The following data is to be repeated exactly, its pictures excluded.

Top of Information provided

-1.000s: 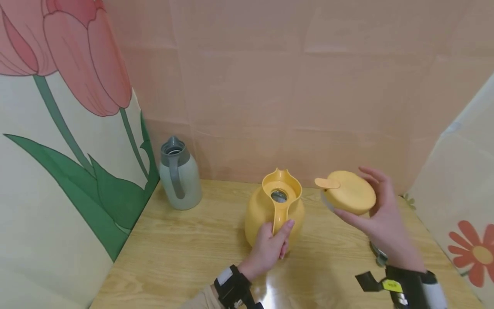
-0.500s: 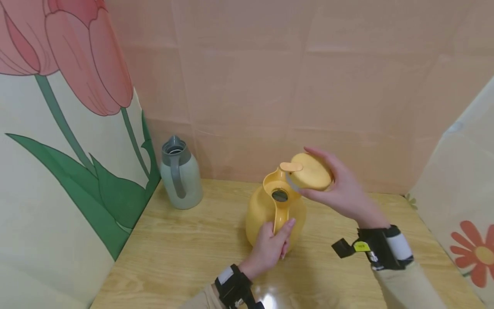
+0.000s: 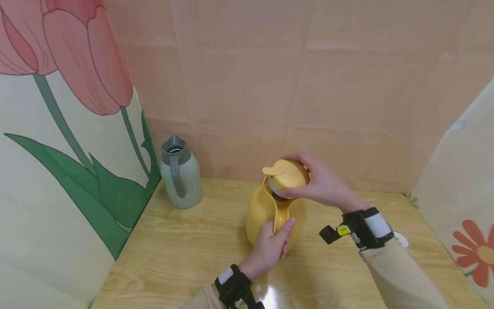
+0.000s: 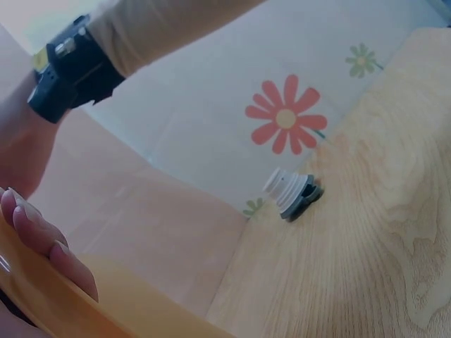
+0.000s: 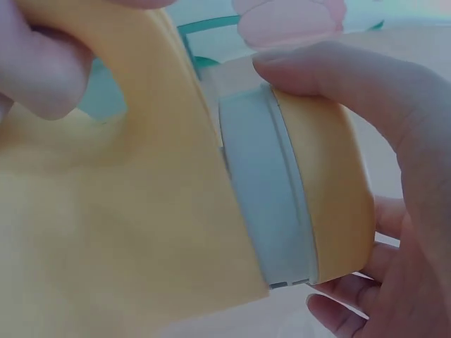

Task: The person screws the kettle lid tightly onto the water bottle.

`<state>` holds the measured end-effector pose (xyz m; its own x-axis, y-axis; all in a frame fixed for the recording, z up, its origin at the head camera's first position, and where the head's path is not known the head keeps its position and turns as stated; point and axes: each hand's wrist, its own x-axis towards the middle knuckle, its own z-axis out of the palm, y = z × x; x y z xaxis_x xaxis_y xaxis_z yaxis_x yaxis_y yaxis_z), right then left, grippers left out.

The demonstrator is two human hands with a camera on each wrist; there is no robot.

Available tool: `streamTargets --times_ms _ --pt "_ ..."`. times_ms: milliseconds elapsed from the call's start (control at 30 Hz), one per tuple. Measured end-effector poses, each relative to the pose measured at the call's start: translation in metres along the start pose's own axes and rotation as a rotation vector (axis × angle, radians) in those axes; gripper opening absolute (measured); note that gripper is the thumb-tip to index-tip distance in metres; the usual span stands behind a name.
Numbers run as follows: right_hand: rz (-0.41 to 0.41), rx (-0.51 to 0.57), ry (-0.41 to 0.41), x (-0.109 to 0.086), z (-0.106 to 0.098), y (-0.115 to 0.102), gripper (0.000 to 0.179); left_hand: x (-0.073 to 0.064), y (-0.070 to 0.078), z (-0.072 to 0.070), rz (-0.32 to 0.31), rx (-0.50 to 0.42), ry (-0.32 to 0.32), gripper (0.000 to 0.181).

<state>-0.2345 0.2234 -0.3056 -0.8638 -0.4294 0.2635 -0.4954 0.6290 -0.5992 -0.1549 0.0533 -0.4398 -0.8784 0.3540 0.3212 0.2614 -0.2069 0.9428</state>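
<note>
A yellow thermos jug stands upright on the table, and my left hand grips its handle. Over its mouth, my right hand holds a round yellow lid between thumb and fingers. The lid is a little tilted, and its small tab points left. Seen from the right wrist, the lid's whitish lower ring sits right at the jug's rim, most of it still showing. How far it reaches inside is hidden. Part of the dark opening shows below the lid in the head view.
A grey-green jug without a lid stands at the back left. On the table's right side lies a white stopper with a dark base, mostly hidden behind the right forearm in the head view. A pinkish wall covering hangs behind.
My right hand has carried the lid leftward from beside the yellow jug to over its mouth. The left hand has stayed on the handle, and the jug has not moved.
</note>
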Motion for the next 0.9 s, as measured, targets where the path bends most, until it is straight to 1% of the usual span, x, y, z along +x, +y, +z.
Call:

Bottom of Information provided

Completed task |
-1.000s: 
-0.500s: 
+0.000s: 
+0.000s: 
+0.000s: 

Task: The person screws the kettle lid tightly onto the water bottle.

`<state>` holds the measured end-effector pose (xyz m; its own x-axis, y-axis; all in a frame fixed for the recording, z up, its origin at the head camera's first position, and where the head's path is not known the head keeps its position and turns as stated; point and axes: each hand's wrist, its own x-axis towards the middle knuckle, its own z-axis out of the palm, y = z × x; x y z xaxis_x xaxis_y xaxis_z yaxis_x yaxis_y yaxis_z), right then left, grippers left out.

The demonstrator is two human hands with a camera on each wrist; there is no robot.

Available tool: `streamTargets --times_ms _ --pt "_ ..."`. times_ms: milliseconds elapsed from the call's start (control at 30 Hz), one per tuple. Measured end-effector poses, each relative to the pose measured at the call's start: translation in metres along the start pose's own axes and rotation as a rotation vector (axis × angle, radians) in those axes; gripper opening absolute (measured); note that gripper is the thumb-tip to index-tip distance in metres; the usual span stands behind a name.
Numbers run as follows: right_hand: rz (-0.41 to 0.41), rx (-0.51 to 0.57), ry (-0.41 to 0.41), x (-0.109 to 0.086), z (-0.106 to 0.098), y (-0.115 to 0.102), gripper (0.000 to 0.179); left_hand: x (-0.073 to 0.064), y (-0.070 to 0.078), z (-0.072 to 0.070), rz (-0.32 to 0.31), rx (-0.50 to 0.42), ry (-0.32 to 0.32), gripper (0.000 to 0.181).

<state>-0.2345 0.2234 -0.3056 -0.8638 -0.4294 0.2635 -0.4954 0.6290 -0.5992 -0.1549 0.0533 -0.4398 -0.8784 0.3540 0.3212 0.2614 -0.2069 0.9428</state>
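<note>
A yellow thermos jug stands upright on the table, and my left hand grips its handle. Over its mouth, my right hand holds a round yellow lid between thumb and fingers. The lid is a little tilted, and its small tab points left. Seen from the right wrist, the lid's whitish lower ring sits right at the jug's rim, most of it still showing. How far it reaches inside is hidden. Part of the dark opening shows below the lid in the head view.
A grey-green jug without a lid stands at the back left. On the table's right side lies a white stopper with a dark base, mostly hidden behind the right forearm in the head view. A pinkish wall covering hangs behind.
My right hand has carried the lid leftward from beside the yellow jug to over its mouth. The left hand has stayed on the handle, and the jug has not moved.
</note>
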Motion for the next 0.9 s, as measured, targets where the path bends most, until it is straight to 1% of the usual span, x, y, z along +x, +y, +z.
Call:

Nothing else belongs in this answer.